Alibaba AI’s new machine learning system is a deep neural network: a multi-layered machine learning system modelled approximately on the structure of the human brain. Deep learning could allow for far faster machine learning.
The network scored higher than human participants in the Standard Question Answering Dataset. This dataset includes more than 100,000 question-and-answer pairs, based on hundreds of Wikipedia articles.
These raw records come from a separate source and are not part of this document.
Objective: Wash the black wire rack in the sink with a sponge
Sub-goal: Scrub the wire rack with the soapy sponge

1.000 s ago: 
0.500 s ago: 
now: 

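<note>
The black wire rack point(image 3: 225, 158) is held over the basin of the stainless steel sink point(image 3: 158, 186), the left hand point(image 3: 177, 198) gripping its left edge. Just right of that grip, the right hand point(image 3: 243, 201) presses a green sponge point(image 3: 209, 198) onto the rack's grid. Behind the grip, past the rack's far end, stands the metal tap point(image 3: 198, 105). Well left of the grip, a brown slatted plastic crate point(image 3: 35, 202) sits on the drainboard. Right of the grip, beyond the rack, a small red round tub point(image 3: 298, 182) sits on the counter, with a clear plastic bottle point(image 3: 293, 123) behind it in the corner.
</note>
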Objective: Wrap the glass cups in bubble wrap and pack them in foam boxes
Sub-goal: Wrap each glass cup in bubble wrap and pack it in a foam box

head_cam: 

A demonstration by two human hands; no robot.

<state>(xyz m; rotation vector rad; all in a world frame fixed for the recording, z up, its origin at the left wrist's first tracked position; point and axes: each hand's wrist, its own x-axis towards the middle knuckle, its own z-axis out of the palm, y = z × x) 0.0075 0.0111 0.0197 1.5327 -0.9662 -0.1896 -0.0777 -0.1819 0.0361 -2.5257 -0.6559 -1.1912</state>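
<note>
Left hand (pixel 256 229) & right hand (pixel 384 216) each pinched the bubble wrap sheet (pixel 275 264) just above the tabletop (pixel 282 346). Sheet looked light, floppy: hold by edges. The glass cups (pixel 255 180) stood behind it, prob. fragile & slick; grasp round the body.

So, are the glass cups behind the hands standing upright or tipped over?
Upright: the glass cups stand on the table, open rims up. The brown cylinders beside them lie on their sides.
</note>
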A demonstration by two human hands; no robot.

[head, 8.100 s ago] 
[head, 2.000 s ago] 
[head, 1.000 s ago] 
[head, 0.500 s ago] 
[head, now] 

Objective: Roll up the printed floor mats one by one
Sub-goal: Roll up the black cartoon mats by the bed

It has been used by Google, IBM, Facebook and many academics to test the performance of their machine learning models.
In a test run on 11 January, Alibaba’s neural network scored 82.44 on the test, compared with an average human score of 82.304.
In an interview with Alibaba-owned South China Morning Post, Si Luo, chief scientist of natural language processing at Alibaba’s research department, said that this means that questions such as “what causes rain?” can be answered with a high level of accuracy by the neural network.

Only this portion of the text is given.